In 2010, no Premier workers will get salary increases, and top executives have been asked to take a 2 percent cut in base compensation, Breitenbach said. Premier’s top nine executives’ base and incentive pay will be capped at 2009 levels, he said.
“We’re trying to take into account some of the economic trauma,” said Breitenbach, whose compensation and that of other hospital CEOs are reviewed and approved by executive compensation committees.
The Dayton Daily News reviewed Internal Revenue Service records for nine local nonprofit hospital chief executives and gave each executive opportunity to comment directly or through a spokesperson. Only Breitenbach chose to do so.
Kettering Health Network froze pay for more than 100 executives in 2009. Other employees received a 2 percent pay hike, according to a KHN spokesman.
Bonuses for KHN CEOs for 2008 were temporarily withheld in spring 2009, given the uncertain financial outlook, but were awarded in November.

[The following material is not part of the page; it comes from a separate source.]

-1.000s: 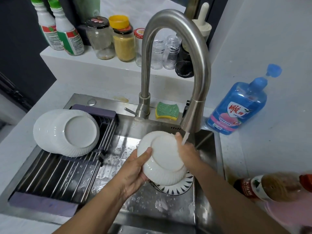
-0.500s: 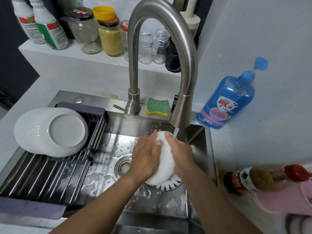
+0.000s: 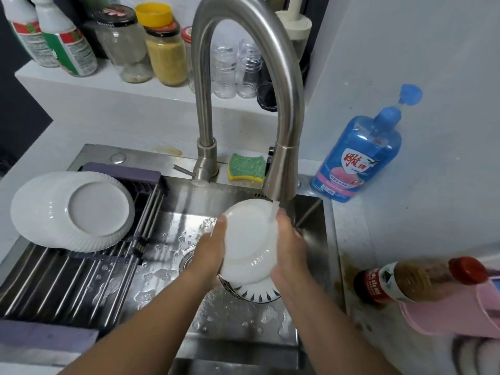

The smallest increase in pay for local hospital CEOs from 2007-08 — including base salary, bonus and incentives — was 6.4 percent. Most got increases of 14 percent or more.
The pay raises predated the recession. In some cases, the significant gains were an anomaly.
As CEO of Kettering and Sycamore medical centers in 2008, Fred Manchur collected a 10-year retention bonus upfront to use for housing. That swelled his total reportable compensation in 2008 to $1.85 million, nearly double his total compensation the previous year.
Manchur became president of Kettering Health Network on Jan. 1, 2009. He has to repay the retention bonus if he leaves early.
Compensation is key to retaining top talent, said Pete Luongo, who sits on the compensation committee of Kettering Adventist Healthcare, parent of Kettering Health Network.
“That business is so complex, ... to be able to manage it and lead it in the environment we’re in today is almost impossible,” he said. “I don’t think there’s any question (they’re compensated fairly), and anybody who wants to challenge me on that, I would love to sit down and chat with them about it.”
Critics argue less emphasis should be placed on what executives at comparable hospitals are making in determining compensation for nonprofit CEOs.
“CEO compensation needs to be tied to outcomes based on what’s good for the community, as well as what’s good for the institution,” said Cathy Levine of the Universal Health Care Action Network of Ohio, which is pushing for broader health-care coverage. “I think the CEO compensation packages reflect corporate America, and we need more than that from health care.”